### TASK REQUIREMENTS
Look in the material below for the line with "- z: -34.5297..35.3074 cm" and the line with "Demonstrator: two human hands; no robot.", then set down exactly those two lines and all lines between, nothing more.
"""
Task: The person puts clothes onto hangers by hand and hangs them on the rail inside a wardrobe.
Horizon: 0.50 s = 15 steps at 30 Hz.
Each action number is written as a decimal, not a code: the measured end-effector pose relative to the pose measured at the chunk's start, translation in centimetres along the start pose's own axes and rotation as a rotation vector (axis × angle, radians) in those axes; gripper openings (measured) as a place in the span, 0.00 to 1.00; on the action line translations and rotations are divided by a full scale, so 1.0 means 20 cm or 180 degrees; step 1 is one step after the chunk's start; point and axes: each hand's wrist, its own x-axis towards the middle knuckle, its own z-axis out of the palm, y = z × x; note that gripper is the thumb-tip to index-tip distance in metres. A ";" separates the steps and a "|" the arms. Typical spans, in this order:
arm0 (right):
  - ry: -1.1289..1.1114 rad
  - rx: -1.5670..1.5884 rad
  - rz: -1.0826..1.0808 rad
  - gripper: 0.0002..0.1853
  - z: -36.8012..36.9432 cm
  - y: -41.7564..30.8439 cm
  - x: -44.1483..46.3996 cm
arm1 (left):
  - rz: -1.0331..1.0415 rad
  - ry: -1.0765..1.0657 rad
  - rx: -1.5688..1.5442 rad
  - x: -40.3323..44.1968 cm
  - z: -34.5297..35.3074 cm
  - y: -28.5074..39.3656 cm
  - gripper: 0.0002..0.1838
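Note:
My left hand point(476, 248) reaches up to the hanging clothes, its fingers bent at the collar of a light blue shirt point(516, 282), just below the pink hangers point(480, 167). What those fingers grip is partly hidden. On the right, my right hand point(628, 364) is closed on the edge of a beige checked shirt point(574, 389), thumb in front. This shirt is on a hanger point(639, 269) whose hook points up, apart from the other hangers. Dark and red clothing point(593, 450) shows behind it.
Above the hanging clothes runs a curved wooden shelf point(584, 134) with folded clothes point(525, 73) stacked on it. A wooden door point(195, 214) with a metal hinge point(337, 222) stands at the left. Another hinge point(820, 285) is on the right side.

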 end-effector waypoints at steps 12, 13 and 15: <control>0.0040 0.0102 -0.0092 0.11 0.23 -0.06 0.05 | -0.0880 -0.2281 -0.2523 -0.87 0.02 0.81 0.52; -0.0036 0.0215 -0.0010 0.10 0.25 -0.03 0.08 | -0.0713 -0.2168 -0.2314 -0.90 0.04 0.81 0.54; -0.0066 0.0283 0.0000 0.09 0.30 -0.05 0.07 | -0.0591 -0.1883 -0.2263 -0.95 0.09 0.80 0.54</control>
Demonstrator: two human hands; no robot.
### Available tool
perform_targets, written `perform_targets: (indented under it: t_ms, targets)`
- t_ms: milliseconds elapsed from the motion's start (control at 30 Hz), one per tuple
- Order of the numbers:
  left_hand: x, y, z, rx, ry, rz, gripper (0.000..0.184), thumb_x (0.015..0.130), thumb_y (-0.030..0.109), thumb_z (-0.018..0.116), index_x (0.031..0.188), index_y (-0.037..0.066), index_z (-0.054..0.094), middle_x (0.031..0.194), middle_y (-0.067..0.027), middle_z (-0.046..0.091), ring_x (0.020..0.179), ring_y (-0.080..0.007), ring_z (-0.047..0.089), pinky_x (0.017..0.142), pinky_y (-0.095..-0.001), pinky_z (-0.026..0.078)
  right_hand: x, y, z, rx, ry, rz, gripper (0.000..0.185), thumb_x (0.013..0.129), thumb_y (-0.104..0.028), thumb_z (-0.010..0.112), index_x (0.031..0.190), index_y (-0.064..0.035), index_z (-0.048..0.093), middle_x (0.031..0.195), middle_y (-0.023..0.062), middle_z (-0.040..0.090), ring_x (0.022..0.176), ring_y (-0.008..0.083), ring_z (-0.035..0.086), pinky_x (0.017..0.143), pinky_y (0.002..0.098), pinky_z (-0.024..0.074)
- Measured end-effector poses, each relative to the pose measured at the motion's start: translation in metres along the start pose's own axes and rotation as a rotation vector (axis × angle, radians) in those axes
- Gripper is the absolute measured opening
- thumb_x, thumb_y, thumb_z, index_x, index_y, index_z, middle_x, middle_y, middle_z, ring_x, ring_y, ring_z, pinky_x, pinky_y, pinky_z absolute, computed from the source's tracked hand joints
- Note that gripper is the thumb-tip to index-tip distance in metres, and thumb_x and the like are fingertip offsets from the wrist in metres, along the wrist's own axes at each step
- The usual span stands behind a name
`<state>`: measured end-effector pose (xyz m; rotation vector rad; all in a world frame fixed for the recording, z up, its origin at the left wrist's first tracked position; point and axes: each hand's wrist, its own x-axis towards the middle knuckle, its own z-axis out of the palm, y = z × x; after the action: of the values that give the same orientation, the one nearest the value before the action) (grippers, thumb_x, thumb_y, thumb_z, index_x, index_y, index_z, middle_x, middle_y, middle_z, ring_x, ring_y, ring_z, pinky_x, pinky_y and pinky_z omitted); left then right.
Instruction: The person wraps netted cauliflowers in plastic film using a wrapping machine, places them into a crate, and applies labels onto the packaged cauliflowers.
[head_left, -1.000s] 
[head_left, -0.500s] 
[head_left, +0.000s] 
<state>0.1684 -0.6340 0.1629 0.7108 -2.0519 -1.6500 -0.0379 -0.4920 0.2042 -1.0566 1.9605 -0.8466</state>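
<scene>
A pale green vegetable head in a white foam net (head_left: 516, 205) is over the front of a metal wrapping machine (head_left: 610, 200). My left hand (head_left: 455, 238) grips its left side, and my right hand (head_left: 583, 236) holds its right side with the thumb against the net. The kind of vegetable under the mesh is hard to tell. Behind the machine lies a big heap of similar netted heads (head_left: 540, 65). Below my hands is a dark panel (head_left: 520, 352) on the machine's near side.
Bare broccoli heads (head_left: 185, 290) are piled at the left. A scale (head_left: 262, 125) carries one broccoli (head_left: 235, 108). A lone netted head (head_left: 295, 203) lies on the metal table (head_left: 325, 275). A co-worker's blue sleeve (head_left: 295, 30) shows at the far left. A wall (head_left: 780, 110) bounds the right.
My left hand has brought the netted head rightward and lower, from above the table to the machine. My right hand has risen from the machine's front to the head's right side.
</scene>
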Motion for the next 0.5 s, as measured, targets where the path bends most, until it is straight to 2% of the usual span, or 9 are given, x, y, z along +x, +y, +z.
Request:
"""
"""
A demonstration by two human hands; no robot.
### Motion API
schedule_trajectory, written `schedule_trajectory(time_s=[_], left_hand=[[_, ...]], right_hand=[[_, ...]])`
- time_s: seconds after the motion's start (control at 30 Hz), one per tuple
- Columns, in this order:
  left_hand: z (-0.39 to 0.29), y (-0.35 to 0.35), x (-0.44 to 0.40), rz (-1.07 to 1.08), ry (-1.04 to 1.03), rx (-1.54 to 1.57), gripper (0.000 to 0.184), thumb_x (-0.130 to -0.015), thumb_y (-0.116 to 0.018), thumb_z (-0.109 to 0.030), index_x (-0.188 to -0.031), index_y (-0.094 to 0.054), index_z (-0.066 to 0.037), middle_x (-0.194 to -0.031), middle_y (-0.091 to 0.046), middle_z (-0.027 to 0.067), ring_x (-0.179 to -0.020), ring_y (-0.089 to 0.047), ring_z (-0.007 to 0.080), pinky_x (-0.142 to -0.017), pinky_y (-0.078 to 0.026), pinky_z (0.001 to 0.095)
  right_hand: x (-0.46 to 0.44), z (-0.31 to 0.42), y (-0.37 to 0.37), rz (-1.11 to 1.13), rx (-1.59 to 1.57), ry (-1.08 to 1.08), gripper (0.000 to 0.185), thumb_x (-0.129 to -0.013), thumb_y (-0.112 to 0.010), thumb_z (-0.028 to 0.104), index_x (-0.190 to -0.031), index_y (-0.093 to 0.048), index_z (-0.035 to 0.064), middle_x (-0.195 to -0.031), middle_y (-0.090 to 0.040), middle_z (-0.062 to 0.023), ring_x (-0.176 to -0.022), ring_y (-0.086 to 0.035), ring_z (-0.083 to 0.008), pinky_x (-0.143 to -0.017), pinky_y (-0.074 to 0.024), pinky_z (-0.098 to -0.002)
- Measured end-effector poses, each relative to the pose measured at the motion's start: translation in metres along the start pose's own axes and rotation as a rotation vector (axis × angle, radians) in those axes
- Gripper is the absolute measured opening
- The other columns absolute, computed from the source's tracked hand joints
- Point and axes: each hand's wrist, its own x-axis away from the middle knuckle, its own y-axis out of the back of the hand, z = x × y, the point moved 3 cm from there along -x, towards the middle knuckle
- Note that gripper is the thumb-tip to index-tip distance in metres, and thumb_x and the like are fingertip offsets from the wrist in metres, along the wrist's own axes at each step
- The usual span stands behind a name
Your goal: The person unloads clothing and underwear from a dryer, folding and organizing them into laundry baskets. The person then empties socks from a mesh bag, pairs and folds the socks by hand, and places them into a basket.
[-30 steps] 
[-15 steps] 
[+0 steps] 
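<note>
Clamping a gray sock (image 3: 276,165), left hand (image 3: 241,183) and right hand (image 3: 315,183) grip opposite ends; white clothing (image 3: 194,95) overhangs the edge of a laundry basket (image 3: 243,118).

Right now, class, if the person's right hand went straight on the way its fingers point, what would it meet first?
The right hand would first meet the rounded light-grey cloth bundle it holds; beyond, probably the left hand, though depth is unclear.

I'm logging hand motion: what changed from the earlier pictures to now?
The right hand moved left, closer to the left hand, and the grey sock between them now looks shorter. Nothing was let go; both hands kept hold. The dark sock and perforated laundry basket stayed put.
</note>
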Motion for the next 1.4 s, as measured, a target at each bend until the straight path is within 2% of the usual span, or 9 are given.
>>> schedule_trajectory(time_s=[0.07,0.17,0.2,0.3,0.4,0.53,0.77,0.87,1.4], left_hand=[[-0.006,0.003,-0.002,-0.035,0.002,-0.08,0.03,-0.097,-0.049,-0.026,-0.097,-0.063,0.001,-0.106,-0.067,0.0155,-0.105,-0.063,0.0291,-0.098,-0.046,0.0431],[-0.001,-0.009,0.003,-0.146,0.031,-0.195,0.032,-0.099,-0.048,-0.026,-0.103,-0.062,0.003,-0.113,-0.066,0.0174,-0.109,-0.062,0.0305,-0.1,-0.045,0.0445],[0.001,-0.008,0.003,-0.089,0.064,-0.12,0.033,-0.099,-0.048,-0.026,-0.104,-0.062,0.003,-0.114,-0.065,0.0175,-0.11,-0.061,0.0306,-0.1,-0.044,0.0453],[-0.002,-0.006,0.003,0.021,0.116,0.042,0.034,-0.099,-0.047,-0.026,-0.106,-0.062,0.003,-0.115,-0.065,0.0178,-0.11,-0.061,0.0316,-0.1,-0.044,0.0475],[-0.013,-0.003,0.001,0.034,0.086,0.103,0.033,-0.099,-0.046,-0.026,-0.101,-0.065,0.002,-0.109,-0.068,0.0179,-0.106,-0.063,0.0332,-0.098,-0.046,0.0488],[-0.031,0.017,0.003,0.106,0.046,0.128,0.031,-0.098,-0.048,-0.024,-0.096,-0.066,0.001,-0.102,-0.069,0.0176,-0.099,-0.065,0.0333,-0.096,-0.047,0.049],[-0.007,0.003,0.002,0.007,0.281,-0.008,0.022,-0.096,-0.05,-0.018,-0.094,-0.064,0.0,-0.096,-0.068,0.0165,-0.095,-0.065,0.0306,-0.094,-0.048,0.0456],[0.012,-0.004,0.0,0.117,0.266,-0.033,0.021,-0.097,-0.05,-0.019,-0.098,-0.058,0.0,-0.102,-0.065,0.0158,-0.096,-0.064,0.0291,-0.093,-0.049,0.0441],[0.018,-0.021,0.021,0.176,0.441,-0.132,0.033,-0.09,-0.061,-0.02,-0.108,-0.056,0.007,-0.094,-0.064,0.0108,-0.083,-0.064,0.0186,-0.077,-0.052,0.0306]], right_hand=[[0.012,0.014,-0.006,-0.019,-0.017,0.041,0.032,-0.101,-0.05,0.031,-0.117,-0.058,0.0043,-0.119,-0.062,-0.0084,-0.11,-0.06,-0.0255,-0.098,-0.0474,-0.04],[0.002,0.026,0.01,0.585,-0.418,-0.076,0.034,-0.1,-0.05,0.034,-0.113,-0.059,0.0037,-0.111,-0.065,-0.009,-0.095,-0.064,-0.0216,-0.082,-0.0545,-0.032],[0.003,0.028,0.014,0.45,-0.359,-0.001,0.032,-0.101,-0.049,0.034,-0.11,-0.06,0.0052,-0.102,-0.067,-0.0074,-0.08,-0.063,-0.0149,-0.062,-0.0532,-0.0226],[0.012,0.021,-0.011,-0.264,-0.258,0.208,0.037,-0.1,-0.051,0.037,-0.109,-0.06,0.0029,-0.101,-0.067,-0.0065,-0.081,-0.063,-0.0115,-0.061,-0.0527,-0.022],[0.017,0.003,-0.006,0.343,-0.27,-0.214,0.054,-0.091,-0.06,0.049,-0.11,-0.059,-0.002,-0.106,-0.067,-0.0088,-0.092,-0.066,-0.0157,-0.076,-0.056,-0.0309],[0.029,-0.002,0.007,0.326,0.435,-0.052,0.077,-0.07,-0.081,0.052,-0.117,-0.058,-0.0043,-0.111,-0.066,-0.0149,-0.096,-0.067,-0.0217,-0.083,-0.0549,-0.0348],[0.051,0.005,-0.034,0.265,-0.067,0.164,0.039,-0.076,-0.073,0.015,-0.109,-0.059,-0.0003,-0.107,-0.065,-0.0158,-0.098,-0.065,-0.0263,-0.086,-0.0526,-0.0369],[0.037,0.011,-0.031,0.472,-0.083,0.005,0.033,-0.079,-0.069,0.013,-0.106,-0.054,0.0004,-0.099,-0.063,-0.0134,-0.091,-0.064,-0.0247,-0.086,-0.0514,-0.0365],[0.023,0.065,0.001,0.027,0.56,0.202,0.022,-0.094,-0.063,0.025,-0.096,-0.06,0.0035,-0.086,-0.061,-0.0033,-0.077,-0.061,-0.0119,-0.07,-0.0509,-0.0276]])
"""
### RESULT OF THE TASK
  - z: -34.5297..35.3074 cm
  - y: -28.5074..39.3656 cm
  - gripper: 0.0002..0.1838
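Note:
My left hand point(476, 248) reaches up to the hanging clothes, its fingers bent at the collar of a light blue shirt point(516, 282), just below the pink hangers point(480, 167). What those fingers grip is partly hidden. On the right, my right hand point(628, 364) is closed on the edge of a beige checked shirt point(574, 389), thumb in front. This shirt is on a hanger point(639, 269) whose hook points up, apart from the other hangers. Dark and red clothing point(593, 450) shows behind it.
Above the hanging clothes runs a curved wooden shelf point(584, 134) with folded clothes point(525, 73) stacked on it. A wooden door point(195, 214) with a metal hinge point(337, 222) stands at the left. Another hinge point(820, 285) is on the right side.
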
 end-effector waypoints at steps 12, 13 and 15: <control>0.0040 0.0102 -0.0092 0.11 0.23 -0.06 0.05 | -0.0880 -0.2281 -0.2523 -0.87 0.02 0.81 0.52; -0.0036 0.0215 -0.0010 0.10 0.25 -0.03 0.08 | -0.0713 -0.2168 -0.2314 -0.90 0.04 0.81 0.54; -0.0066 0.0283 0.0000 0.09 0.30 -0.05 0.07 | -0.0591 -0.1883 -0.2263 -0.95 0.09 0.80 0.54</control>
Demonstrator: two human hands; no robot.

Nothing more belongs to this exercise.